Published On 4/7/2026
In the desert, water sometimes hides between soil particles, or appears as a passing layer of moisture that humans do not pay attention to. But some creatures that live in these harsh environments have developed amazing ways to capture this small amount of water and transfer it to their mouths. Among them is a small, spiny-looking horned lizard that lives in the deserts of North America, known as the “desert horned lizard.”
This lizard doesn’t just drink in the usual way; When water touches its skin, whether from rain or wet soil, the droplets move through tiny channels between the scales, as if its entire body were a small network transporting water towards the mouth. But the question that continues to baffle scientists is: After the water reaches the jaw area, how does the lizard actually get it into its mouth?
A new study published in the Proceedings of the National Academy of Sciences provides an answer to this question. Researchers monitored the drinking behavior of Phrynosoma platyrhinus, using high-speed imaging, and found that the secret lies not in the skin alone, but in the movement of the jaw itself.
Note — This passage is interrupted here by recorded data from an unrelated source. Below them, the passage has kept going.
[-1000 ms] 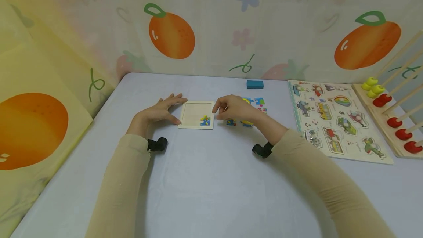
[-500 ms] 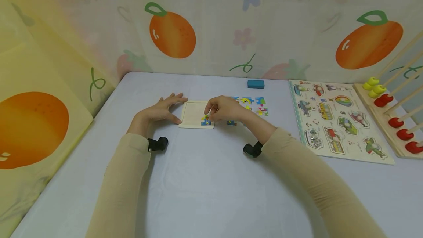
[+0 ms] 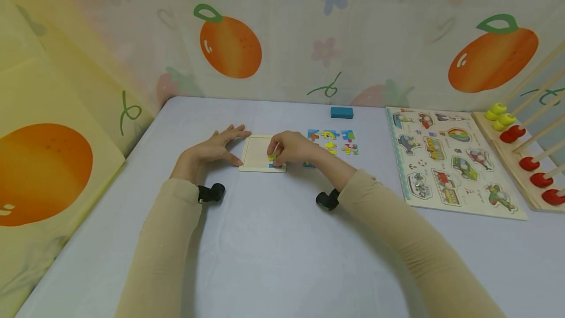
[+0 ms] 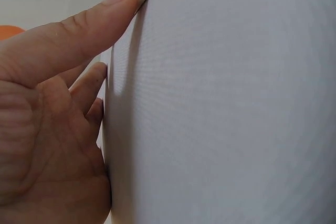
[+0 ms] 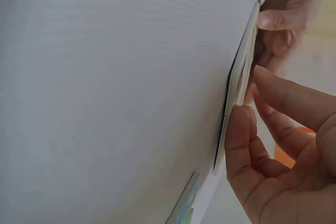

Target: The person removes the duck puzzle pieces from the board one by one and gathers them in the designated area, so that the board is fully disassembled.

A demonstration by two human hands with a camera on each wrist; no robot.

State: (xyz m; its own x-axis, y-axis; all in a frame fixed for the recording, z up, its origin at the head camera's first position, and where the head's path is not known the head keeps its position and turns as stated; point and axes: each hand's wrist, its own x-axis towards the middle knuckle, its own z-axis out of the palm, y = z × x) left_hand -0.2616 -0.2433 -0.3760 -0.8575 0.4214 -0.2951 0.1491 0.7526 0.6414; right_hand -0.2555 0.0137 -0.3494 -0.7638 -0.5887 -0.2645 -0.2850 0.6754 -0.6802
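Observation:
My left hand rests at the left side of a shallow square wooden puzzle tray, fingers spread. In the left wrist view its thumb touches the tray's corner. Inside the tray's lower right corner lies a blue and yellow jigsaw piece. My right hand is over that corner, thumb and curled forefinger pinching the piece, which they partly cover. In the right wrist view the fingertips are down at the tray, a gap between them; the piece itself is hidden there.
Several loose jigsaw pieces lie right of the tray, some behind the right hand. A blue block is at the table's back. Farther right are a vehicle picture board and a wooden bead counter with red and yellow beads.
My right hand has moved left from the tray's right edge onto the piece in its lower right corner, uncovering more loose pieces. The left hand and the tray have stayed put.

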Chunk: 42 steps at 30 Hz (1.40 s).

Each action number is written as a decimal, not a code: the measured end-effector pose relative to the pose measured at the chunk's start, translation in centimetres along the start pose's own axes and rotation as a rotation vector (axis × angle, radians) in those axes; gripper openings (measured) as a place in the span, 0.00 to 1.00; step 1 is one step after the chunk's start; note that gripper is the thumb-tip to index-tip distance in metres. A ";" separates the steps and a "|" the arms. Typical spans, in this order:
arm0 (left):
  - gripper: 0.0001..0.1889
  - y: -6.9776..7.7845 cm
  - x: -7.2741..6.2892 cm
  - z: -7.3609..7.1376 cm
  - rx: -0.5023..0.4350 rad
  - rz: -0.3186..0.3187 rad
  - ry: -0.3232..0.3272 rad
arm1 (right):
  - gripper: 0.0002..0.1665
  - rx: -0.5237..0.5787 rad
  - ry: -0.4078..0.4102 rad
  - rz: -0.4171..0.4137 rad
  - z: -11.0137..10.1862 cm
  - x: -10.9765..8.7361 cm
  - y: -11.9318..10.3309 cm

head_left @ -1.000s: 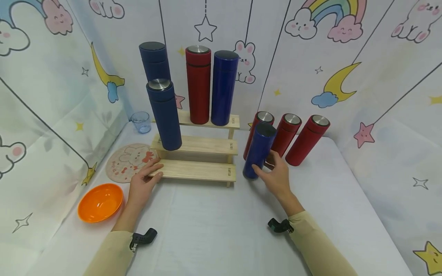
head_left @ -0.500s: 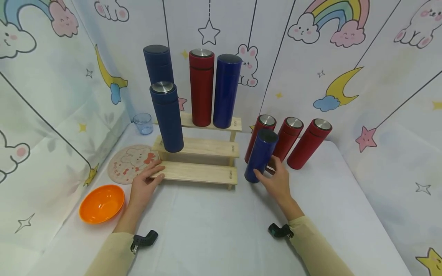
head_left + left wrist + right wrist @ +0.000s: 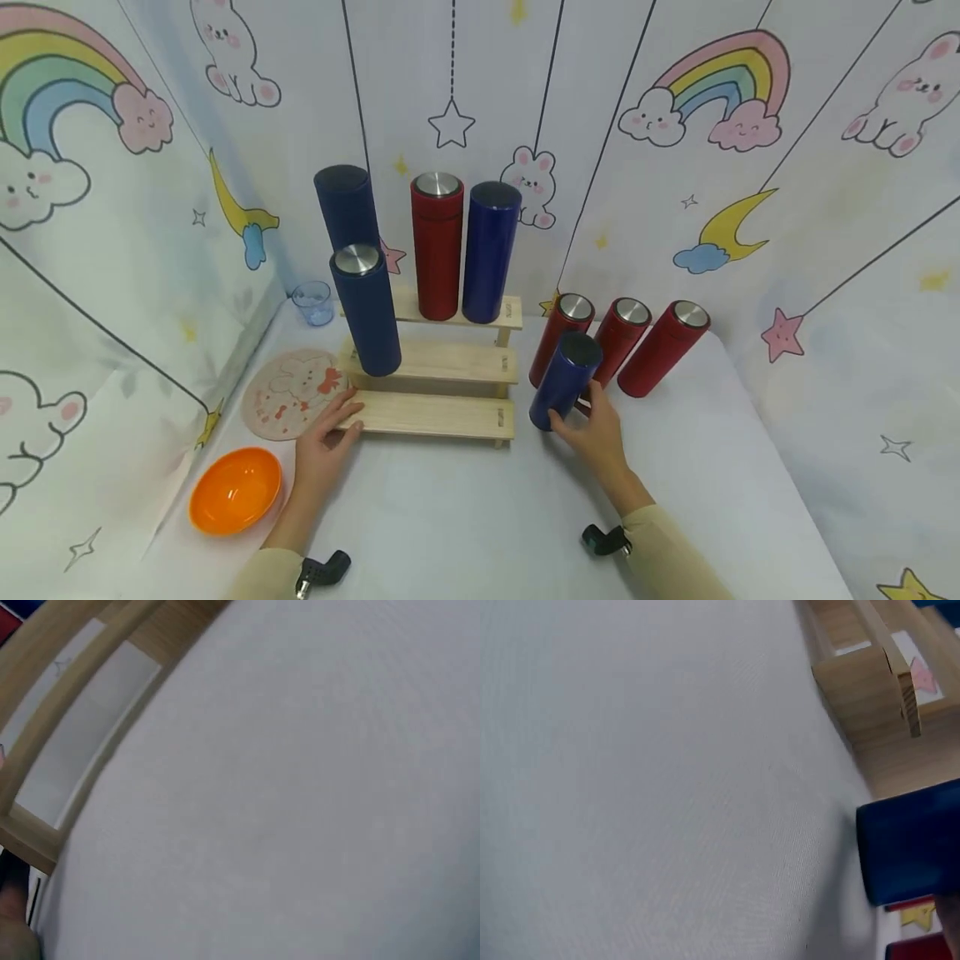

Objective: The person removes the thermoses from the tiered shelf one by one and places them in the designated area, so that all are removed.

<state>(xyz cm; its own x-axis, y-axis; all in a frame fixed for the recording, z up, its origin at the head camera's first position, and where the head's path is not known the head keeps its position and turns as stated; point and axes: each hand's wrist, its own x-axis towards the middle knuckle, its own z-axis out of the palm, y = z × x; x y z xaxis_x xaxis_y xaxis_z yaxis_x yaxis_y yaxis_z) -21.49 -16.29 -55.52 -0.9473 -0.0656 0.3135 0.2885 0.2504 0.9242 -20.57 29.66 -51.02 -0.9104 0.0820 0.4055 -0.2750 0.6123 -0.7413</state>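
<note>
On the right, my right hand (image 3: pixel 596 429) grips the lower part of a glossy blue thermos flask (image 3: pixel 566 382), thumb on its near side. The flask's base shows close over the tablecloth in the right wrist view (image 3: pixel 911 844). My left hand (image 3: pixel 324 446) holds the left end of the lowest board of a three-step wooden rack (image 3: pixel 431 414), fingers over the top and thumb at the front edge. On the top step stand a dark blue flask (image 3: pixel 347 208), a red flask (image 3: pixel 437 250) and a glossy blue flask (image 3: pixel 491 254). The middle step bears another dark blue flask (image 3: pixel 366 312).
Three red flasks (image 3: pixel 663 348) stand right behind the held one. Left of the rack are a small blue glass (image 3: pixel 313 304), a round rabbit-print mat (image 3: pixel 281 404) and an orange bowl (image 3: pixel 235 492). A patterned cloth backdrop (image 3: pixel 600 83) encloses the table at the back and sides.
The head view has tilted upward, so everything sits lower in it. Both hands keep their holds, on the blue flask and the rack, with little visible movement.
</note>
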 end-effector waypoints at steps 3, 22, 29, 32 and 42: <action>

The lizard does not open its mouth and swallow water directly, but rather uses a precise and unbalanced movement between opening and closing the jaw to transfer water from the surface of the skin to the inside of the mouth.

Jaw turns into a mini pump
“When water began to collect near the mouth, the lizard did not open its jaws quickly,” explains the study’s lead author, Ho-Young Kim, a professor of mechanical engineering at Seoul National University. “Rather, it opened the jaw very slowly, then closed it quickly. In one cycle, the opening took a fraction of a second at a low speed, while the closing was much faster. According to measurements, the average jaw opening speed was about 3.2 millimeters per second, while the closing speed was about 26 millimeters per second.”
He added in a statement to Al Jazeera Net: “This unbalanced movement is not a coincidence. When the jaw is opened slowly, the water moves as a thin film towards the corners of the mouth instead of being lost as a layer stuck to the surface. When closing quickly, the tissues bend at the corners and push the water into the mouth. This means that the lizard uses its jaw as a small capillary pump, that is, a pump that depends on the movement of fluids within tiny spaces, not on a large suction force or direct swallowing of each drop.”
To understand this trick, the researchers made a simplified model that simulates a lizard’s jaw from two glass panels, one of which moves in a manner similar to the movement of the jaw. Experiments showed that slow opening reduces the amount of liquid lost on the plates. At a low opening speed, only about 15% of the liquid remained as a residual layer, while the percentage rose to about 68% at fast opening. This explains why the lizard does not rush to open its mouth; Slowness here is not a weakness, but rather part of a precise mechanism for conserving water, according to the study’s lead author.
From lizard skin to an artificial device
After understanding the movement, the team tried to transfer the idea from the lizard’s body to an artificial device; The researchers designed a small system that uses a sponge that absorbs water from a medium that simulates wet soil, then transfers the water to tiny channels, before it is collected by the movement of two plates similar to the movement of a jaw. In the experiment, the team used wet glass beads instead of natural soil, to prove the idea in controlled conditions.
The researchers not only collected water, but also covered the sponge with a substance known as “Nafion,” which is a substance capable of exchanging ions, to test the system’s ability to purify water from dangerous heavy metals such as lead, cadmium, arsenic, and chromium. The results showed that the system removed about 95% of these metals from solutions at a concentration of approximately 10 parts per million, whether the metals were singly or in a mixture.
This finding opens the door to the development of small, portable devices that can collect water from wet soil in dry areas, while purifying it at the same time. The idea may be useful in environments where clear liquid water is not available, but the soil retains some moisture. But the device, in its current form, is still closer to proving a scientific principle than a technology ready for use in the desert.
Despite the importance of the results, the researchers point out that the study has limitations, as the experiments were conducted on a limited number of lizards in the laboratory, not in their natural environment. The device was also tested using glass beads saturated with water instead of real, complex soil that contains salts, organic materials, and pollutants. The experiments were also conducted in a room with high humidity to reduce evaporation, a condition that may not be available in the desert, where heat and dry air may lead to rapid loss of water before it is collected.
The team declared that there were no conflicts of interest, and that the study was funded by the National Research Foundation of Korea through the Engineering Research Institute of Seoul National University; One of the researchers also received partial support from a research program at Seoul National University.